The fallout from his “It would be a disappointment if in 30, 40, 50 years’ time, nursing homes still existed” is still ongoing.

I initially thought I would reserve judgment and his comment was so contemptuous it was not worth putting pen to paper so to speak.

Nursing homes, Mr Stevens? Really? So where do we put the chronically sick, elderly and frail? Who will care for them? The NHS? I think not.

There is a distinct difference between nursing and residential homes, though Mr Stevens was reported after he made the comment at an Age UK conference that had meant all care homes.

Like many, I’m left questioning that there perhaps is an agenda that has not yet been revealed. Whatever, Mr Stevens appears to possess knowledge the care industry is lacking.

It’s been noted in the media that he made the remark after a working trip to the US, where ‘nursing home’ is a generic term.

Maybe a slip of the tongue, but either way a disappointing one.

With the consultation period on the Care Act now complete, it will start taking effect from April. But there is still a chorus of concern that interpretation on some issues is unclear.

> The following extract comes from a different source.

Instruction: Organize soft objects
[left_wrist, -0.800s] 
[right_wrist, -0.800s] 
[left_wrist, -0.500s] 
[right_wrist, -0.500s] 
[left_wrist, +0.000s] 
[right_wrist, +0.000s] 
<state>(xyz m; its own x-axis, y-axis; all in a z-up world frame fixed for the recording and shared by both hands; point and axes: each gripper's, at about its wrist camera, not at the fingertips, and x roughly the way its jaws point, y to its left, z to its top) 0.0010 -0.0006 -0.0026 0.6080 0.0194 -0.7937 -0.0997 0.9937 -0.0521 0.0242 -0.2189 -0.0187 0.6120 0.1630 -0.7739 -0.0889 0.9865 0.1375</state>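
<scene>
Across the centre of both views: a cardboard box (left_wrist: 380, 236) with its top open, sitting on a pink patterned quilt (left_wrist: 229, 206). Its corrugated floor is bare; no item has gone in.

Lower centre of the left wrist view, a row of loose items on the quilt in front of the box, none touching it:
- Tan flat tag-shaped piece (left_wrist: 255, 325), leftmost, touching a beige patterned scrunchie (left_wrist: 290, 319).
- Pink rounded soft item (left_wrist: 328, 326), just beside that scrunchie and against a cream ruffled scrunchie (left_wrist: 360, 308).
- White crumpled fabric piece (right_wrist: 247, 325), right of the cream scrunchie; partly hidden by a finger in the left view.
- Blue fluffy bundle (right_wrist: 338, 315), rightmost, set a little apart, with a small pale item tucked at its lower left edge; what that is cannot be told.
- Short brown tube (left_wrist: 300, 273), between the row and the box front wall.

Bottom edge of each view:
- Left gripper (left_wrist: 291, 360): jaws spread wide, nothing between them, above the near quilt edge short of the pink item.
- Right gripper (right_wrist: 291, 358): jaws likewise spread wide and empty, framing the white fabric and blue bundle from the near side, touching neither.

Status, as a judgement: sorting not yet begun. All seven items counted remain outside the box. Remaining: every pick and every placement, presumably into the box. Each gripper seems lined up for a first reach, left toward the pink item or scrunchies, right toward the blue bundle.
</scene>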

Mr Stevens’ comment – I suspect a deliberate bombshell – does nothing to – create the much-needed stable platform from which to launch such legislation.

Meanwhile, a joint submission by the Local Government Association and the Association of Directors of Adult Social Services is warning that the regulations, as they stand, appear to give local councils responsibility for accessing “medical services” when identifying people’s needs.

 Similarly, the associations point out, the regulations require councils to give people information and advice on available services including “effective treatment and support for health conditions”. As the submission states: “This suggests social care staff giving information and advice outside of their knowledge base.”

I can see the boundaries between social care and NHS becoming increasingly sticky ground. No doubt the legal arguments over wordings will emerge soon enough and with them a boatload of cash being sunk with the real winners being the lawyers.